# WORK REQUIRED
Of all the lines below, return only those starting with the line holding "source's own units" and going on through the line holding "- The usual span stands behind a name", exactly as written.

# RECORD SET
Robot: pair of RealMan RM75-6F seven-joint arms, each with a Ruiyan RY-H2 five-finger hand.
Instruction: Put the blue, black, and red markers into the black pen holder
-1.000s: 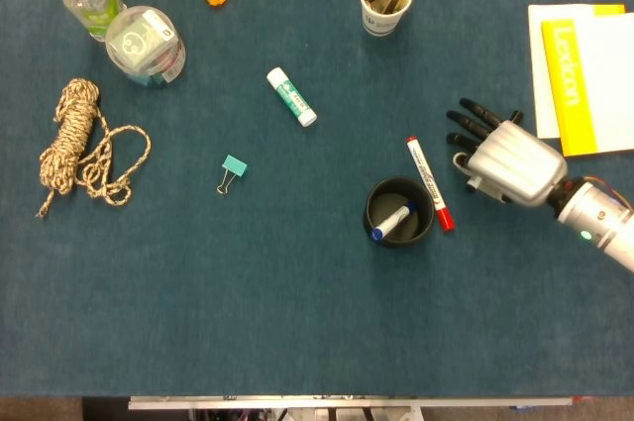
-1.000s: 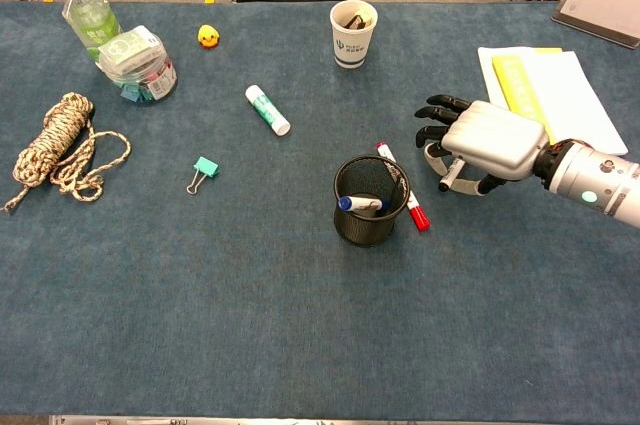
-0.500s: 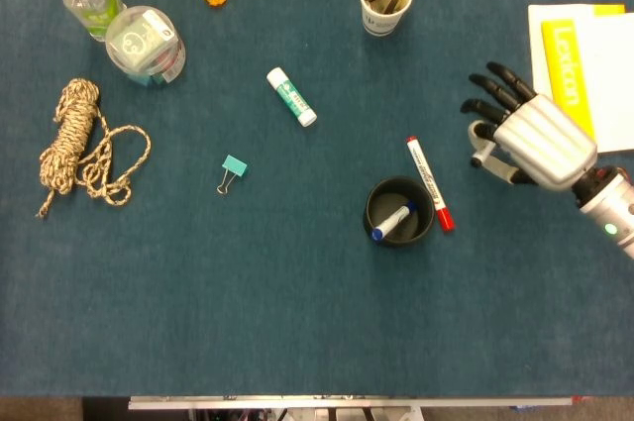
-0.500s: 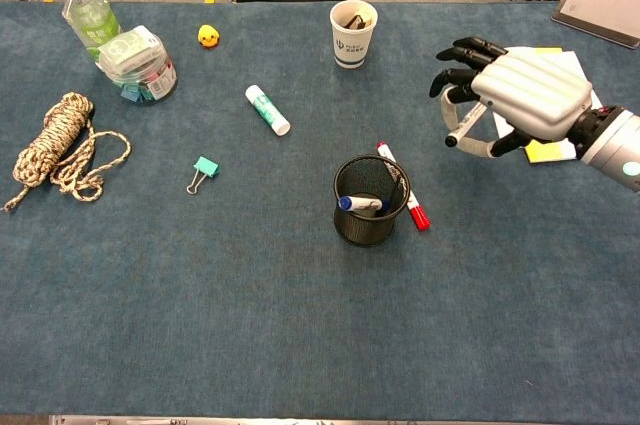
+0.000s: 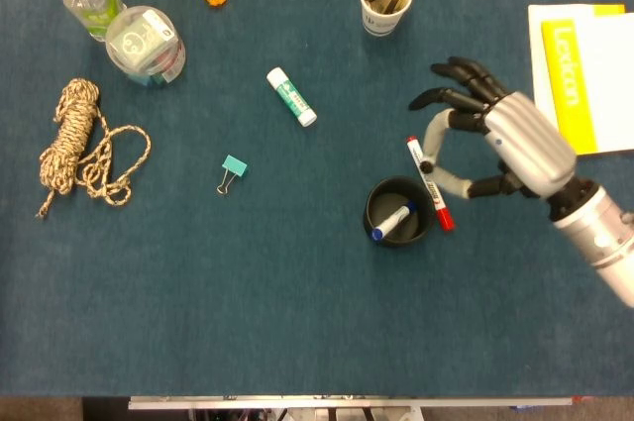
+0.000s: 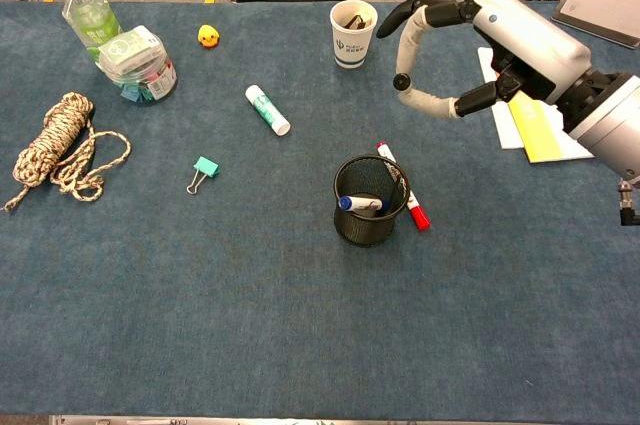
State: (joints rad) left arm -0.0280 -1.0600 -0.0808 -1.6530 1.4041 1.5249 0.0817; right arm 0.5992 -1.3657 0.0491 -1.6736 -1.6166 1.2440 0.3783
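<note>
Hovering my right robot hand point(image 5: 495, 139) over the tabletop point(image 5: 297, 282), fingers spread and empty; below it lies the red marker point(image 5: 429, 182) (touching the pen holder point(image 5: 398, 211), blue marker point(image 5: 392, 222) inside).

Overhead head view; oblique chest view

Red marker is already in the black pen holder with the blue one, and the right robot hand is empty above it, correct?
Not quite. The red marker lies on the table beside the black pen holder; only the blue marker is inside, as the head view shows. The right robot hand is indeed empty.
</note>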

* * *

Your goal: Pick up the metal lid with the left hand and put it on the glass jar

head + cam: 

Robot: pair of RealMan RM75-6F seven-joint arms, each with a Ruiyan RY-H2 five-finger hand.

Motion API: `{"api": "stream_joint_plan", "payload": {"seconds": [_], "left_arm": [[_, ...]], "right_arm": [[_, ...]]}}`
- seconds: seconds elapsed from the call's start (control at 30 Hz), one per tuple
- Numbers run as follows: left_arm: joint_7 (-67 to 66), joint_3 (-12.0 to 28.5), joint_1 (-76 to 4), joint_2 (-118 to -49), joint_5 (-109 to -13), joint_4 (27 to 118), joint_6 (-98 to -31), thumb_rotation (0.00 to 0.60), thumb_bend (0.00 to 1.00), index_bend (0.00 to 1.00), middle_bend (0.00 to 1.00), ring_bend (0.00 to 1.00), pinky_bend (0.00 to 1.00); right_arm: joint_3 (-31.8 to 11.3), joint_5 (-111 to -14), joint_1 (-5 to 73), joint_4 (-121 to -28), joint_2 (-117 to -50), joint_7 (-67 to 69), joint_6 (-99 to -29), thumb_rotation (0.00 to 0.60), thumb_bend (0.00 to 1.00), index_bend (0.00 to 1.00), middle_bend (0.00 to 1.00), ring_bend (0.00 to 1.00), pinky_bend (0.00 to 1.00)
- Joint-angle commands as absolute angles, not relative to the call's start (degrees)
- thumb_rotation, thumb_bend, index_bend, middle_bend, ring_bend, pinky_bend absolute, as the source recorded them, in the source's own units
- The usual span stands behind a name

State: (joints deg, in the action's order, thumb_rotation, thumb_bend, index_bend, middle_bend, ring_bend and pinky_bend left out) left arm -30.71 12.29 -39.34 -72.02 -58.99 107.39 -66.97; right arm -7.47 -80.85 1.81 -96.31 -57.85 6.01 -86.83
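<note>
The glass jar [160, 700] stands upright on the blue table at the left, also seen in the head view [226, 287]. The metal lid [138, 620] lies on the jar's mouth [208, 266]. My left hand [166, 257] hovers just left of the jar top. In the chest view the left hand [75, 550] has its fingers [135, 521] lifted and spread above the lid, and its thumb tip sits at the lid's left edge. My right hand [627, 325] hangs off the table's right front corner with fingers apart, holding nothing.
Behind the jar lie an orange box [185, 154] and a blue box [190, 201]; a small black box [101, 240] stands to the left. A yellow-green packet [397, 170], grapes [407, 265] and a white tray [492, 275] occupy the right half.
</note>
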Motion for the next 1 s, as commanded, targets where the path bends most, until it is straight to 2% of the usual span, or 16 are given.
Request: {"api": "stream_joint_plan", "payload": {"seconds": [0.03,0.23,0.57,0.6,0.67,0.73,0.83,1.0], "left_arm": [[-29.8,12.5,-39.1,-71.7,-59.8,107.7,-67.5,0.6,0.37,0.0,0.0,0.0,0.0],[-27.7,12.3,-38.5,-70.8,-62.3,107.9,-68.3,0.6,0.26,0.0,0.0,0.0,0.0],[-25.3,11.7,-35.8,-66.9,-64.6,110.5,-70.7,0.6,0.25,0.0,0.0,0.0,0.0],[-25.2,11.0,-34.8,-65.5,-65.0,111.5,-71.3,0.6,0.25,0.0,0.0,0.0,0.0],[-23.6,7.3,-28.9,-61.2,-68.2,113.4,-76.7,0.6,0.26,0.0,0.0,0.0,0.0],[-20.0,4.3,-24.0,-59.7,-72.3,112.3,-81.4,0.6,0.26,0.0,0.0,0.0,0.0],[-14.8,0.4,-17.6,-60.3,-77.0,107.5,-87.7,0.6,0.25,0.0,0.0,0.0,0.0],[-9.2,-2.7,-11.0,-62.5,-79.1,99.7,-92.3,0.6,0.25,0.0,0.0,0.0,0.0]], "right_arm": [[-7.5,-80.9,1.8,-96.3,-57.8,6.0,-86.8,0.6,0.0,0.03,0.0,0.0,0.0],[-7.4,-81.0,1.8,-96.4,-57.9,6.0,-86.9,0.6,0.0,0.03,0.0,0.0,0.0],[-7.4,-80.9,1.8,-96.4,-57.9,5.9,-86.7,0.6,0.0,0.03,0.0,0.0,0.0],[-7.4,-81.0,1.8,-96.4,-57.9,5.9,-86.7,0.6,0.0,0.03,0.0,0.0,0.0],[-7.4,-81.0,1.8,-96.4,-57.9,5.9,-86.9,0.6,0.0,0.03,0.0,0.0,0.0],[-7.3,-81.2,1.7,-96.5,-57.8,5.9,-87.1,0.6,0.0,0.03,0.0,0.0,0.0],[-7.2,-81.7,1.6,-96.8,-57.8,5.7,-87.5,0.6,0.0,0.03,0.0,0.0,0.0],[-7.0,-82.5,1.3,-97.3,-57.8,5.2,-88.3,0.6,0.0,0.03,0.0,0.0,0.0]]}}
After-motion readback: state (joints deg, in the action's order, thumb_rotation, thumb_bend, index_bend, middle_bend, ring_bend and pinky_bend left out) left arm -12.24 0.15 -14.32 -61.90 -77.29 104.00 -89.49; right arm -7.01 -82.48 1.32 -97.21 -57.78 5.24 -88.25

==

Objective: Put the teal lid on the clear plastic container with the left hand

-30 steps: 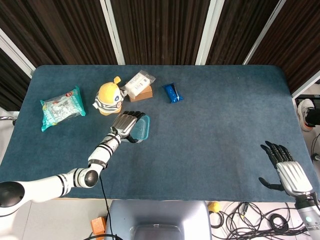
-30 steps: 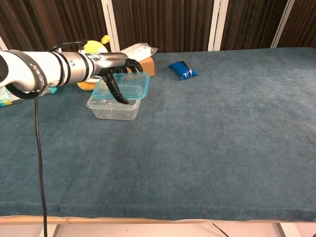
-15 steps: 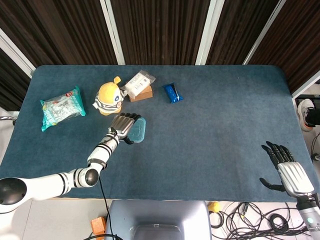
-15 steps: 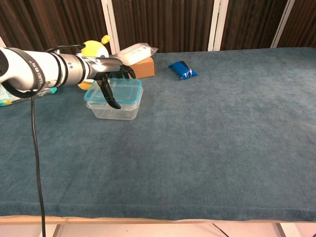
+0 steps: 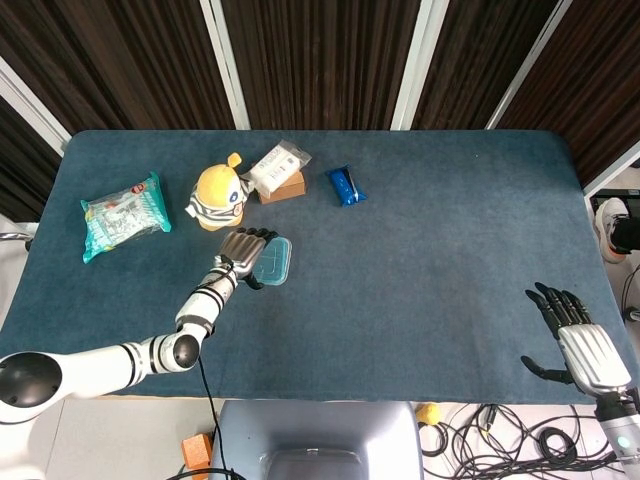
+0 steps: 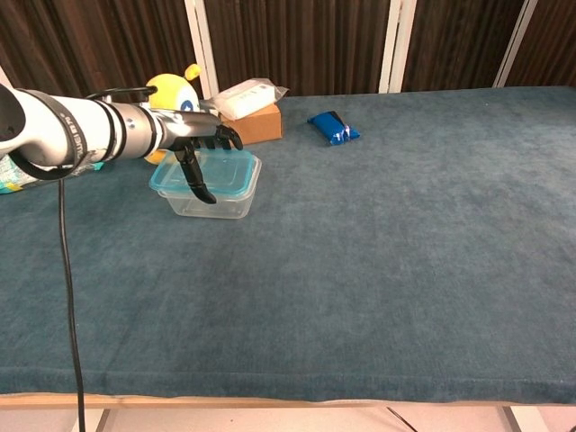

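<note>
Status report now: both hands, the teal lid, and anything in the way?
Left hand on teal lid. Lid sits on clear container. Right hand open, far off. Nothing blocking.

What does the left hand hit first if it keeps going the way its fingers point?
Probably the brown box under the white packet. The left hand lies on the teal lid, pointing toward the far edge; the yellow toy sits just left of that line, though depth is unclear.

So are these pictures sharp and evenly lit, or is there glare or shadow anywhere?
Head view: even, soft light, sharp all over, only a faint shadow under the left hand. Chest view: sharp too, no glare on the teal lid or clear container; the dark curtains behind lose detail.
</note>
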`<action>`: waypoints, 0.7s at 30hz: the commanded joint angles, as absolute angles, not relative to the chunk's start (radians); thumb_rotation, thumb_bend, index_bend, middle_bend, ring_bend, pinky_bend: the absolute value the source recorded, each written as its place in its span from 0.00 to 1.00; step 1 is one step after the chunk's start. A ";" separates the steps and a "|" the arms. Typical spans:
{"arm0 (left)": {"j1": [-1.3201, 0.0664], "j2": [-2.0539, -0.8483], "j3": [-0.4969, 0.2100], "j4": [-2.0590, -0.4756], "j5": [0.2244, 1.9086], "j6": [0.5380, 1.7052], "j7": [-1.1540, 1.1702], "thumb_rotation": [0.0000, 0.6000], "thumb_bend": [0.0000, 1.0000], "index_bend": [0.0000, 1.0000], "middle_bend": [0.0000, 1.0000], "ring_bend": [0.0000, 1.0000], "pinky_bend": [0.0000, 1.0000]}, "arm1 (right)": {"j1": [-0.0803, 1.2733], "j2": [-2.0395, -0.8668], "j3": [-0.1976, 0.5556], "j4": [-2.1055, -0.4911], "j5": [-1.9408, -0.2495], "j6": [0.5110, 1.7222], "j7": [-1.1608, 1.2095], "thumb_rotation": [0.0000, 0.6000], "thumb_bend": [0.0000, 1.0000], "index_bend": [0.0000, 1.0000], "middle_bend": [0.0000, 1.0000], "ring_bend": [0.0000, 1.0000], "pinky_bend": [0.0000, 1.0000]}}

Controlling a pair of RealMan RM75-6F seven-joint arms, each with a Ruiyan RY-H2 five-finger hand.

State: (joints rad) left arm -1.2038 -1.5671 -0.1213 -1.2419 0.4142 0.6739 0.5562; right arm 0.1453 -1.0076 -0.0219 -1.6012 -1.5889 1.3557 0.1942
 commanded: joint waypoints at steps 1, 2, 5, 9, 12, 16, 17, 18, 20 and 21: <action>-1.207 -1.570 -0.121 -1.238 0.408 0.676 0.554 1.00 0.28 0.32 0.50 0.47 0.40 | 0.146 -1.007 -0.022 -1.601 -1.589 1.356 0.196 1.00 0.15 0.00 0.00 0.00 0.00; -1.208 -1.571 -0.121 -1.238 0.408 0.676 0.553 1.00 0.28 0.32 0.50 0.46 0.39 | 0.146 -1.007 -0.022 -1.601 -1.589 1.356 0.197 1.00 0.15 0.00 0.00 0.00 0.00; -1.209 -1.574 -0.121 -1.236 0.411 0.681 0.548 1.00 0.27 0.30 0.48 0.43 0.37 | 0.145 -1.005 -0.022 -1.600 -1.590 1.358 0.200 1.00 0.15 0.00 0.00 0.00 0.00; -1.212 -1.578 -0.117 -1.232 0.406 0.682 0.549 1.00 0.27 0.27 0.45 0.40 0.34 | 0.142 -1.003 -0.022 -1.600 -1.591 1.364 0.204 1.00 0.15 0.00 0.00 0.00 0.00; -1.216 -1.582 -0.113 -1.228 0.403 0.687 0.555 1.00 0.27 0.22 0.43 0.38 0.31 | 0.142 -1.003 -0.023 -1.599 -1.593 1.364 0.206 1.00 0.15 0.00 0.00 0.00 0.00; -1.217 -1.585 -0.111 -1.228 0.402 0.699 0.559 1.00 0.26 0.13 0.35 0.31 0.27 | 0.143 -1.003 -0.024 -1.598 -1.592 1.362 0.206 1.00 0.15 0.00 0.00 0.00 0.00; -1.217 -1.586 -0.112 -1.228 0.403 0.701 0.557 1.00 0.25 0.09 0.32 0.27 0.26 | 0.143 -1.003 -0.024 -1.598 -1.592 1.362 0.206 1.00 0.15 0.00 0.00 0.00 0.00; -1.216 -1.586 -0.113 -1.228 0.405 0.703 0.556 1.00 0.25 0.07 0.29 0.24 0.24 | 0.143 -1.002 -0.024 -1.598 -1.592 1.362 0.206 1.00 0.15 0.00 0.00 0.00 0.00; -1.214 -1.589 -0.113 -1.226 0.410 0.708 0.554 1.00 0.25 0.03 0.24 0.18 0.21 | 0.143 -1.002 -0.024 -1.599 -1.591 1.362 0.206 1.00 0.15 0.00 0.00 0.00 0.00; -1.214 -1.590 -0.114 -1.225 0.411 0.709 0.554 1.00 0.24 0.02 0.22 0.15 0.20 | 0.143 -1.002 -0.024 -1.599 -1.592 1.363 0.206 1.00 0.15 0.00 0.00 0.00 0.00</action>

# TASK OUTPUT
- thumb_rotation, thumb_bend, index_bend, middle_bend, ring_bend, pinky_bend absolute, as the source recorded them, in the source's own units
- The usual span stands behind a name

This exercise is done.